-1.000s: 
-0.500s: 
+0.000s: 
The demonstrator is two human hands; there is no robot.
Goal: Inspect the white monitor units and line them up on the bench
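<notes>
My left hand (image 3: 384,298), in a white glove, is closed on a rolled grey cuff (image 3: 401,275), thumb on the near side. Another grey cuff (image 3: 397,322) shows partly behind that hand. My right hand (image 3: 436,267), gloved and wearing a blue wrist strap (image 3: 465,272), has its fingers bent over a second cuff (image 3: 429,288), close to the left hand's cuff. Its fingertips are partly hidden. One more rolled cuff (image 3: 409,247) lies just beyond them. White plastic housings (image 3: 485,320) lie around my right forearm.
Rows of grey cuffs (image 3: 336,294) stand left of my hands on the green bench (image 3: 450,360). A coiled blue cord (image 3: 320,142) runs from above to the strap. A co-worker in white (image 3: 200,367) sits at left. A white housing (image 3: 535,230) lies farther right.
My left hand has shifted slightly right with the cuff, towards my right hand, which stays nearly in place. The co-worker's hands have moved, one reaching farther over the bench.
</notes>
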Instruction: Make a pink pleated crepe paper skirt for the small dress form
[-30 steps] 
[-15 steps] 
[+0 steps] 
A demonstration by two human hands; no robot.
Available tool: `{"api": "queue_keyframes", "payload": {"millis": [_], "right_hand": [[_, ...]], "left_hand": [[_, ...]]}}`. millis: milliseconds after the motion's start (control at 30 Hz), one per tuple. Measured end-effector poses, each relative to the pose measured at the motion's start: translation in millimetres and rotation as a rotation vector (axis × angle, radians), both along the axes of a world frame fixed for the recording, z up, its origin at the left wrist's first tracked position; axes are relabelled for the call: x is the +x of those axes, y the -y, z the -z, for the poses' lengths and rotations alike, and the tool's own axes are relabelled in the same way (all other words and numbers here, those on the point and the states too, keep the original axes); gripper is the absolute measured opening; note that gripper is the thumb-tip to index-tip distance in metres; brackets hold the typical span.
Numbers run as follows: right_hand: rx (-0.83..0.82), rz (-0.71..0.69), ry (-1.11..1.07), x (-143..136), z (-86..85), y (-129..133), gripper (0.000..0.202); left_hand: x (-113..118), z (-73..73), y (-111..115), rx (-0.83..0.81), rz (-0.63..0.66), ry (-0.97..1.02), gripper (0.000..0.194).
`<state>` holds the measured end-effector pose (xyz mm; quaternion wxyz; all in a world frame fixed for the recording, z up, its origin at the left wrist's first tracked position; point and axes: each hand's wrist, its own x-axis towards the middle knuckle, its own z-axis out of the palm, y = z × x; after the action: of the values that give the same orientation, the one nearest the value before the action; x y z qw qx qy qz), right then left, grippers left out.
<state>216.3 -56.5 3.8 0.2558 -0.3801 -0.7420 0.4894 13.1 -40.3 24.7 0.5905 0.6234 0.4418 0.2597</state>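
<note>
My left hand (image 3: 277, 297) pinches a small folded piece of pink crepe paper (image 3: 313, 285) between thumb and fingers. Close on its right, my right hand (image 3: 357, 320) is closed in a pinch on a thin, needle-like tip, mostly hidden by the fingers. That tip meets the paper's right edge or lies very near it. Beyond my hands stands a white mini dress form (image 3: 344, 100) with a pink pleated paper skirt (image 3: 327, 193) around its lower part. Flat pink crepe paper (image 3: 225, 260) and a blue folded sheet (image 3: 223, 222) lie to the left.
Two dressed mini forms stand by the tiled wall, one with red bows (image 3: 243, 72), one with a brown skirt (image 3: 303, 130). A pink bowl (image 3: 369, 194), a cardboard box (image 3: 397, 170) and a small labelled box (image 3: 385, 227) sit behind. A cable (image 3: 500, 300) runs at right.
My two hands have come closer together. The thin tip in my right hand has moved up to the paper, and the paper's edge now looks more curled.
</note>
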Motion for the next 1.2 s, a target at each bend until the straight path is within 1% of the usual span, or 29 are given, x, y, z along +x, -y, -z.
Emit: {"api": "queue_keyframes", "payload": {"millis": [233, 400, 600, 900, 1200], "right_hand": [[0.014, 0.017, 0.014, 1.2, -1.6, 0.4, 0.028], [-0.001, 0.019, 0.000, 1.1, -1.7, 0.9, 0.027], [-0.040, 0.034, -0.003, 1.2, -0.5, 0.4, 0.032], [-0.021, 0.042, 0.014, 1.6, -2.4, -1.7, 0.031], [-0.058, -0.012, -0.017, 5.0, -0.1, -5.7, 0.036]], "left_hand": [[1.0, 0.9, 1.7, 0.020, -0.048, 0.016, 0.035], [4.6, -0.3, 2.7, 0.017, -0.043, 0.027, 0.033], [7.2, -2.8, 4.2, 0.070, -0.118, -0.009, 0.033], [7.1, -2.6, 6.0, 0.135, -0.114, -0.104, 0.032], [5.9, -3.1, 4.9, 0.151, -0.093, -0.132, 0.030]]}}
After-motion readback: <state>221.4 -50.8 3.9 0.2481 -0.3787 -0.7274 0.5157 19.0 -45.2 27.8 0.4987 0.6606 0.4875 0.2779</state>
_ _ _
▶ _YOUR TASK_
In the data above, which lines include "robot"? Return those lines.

▶ _SOLVED PROBLEM_
The demonstrator is two human hands; there is no robot.
A demonstration by two human hands; no robot.

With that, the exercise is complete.